DATASET EXCERPT:
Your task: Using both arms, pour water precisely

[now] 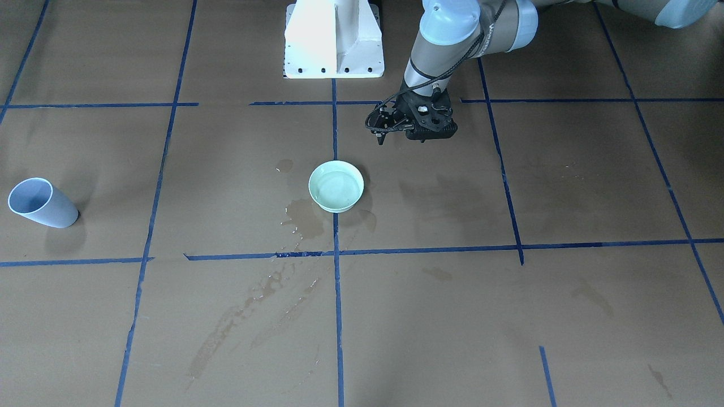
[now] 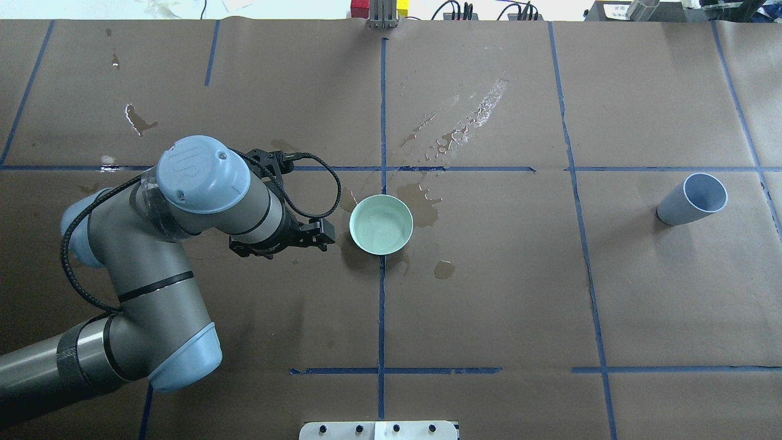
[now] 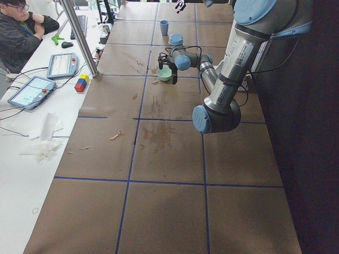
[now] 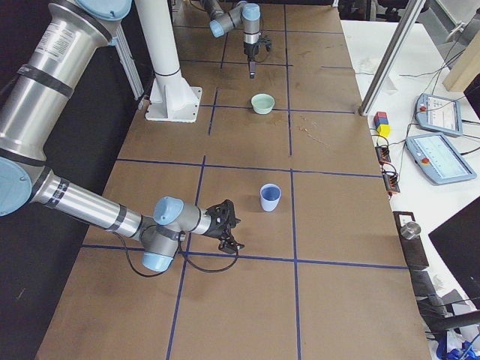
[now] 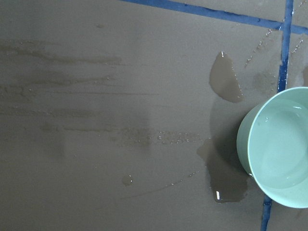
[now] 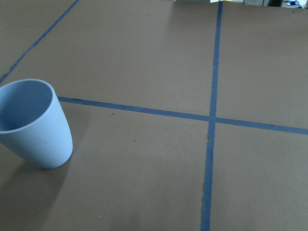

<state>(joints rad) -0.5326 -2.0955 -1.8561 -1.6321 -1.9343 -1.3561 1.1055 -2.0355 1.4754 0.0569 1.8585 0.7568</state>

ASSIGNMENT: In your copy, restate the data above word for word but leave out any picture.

EXERCISE SOLUTION:
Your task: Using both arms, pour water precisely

[now] 
[now] 
[now] 
[now] 
[now] 
[now] 

<state>(joints rad) -0.5326 -2.0955 -1.8561 -1.6321 -1.9343 -1.3561 1.1055 -2.0355 1.4754 0.0569 1.8585 0.7568</state>

This output is complete, and the exercise is done.